We lucked out on weather, as by the time the riders came by, it was comfortable, short sleeve and shorts weather.  However, by the time we headed down the mountain, it started getting cold and breezy.

ATOC and Giro Starting on the Same Week

This year, the ATOC and Giro d’Italia are starting one day apart.  Woohoo!  That means as soon as I wake up (at the insane hour of 5 am), I can log on, and watch the remains of the day’s Giro d’Italia stage.  Then, in the afternoon (approximately 2 pm), the ATOC coverage begins.  This is the best time of the year for road cycling fans.

So don’t bother me with the silly stories of the NBA Finals, or the Stanley Cup, or even the boring MLB … it’s time for cycling!

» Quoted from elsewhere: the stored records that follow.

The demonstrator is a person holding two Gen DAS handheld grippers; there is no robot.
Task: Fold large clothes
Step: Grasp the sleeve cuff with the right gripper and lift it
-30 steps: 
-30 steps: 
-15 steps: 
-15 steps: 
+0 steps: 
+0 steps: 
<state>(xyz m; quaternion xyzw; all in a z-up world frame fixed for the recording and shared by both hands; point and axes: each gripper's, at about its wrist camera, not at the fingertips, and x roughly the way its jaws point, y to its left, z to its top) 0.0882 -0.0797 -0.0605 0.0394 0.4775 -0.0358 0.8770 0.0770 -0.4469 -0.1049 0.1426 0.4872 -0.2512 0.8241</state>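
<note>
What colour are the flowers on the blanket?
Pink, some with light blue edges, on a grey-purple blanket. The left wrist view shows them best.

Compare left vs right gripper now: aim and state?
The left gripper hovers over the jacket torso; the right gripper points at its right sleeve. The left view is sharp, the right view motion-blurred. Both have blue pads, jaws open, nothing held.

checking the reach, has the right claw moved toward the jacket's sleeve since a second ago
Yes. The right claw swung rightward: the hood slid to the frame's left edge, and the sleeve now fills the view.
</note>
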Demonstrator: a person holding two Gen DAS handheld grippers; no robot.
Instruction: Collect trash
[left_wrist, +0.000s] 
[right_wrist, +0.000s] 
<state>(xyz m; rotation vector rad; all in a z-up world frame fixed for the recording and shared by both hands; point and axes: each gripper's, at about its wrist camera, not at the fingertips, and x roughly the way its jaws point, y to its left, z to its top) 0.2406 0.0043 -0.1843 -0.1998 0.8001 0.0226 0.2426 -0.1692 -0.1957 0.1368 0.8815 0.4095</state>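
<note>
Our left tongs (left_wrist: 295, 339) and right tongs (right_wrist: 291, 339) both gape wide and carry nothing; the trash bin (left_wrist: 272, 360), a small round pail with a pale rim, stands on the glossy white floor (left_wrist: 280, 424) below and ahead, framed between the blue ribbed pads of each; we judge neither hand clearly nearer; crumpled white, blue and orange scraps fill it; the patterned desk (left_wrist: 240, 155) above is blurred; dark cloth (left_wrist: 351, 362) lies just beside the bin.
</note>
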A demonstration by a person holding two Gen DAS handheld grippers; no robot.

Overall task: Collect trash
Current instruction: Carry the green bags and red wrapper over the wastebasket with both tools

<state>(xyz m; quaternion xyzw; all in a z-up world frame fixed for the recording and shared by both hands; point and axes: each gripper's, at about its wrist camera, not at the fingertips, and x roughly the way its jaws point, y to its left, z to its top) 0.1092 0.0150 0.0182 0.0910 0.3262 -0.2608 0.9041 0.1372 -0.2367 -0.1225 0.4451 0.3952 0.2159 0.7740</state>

And yes, I am taking a week off from work for this … I’ll be seeing two stages of the ATOC in person, as is my annual tradition.

My Vacation at the ATOC 2018

Amgen Tour of California is the week, and as I have always done, I take a week off of work, aka PTO, or Personal Time Off.  Yeah, I know, it’s sad that I’m not off to France, or Hawaii, or something like that for vacation … but spend it local, watching a bike race.

Here’s my justification though … Where else will you find world class athletic competition come to your backyard, and you get to view it … for FREE!!!!  Ok, so it’s not quite my backyard.  I had to drive > 1 hour, to get to Laguna Seca Raceway, and I had to ride about 1.5 hours to get to Morgan Hill, but I didn’t have to pay to get in.

So I got to view Stage 3, at Laguna Seca Raceway, a 2 mile racetrack, most known for motorcycle racing.  It was cool to have a cycling race here on this track.  I got there early, and it’s a good thing I did.  I was able to take 1 lap around the track.  It was pretty awesome!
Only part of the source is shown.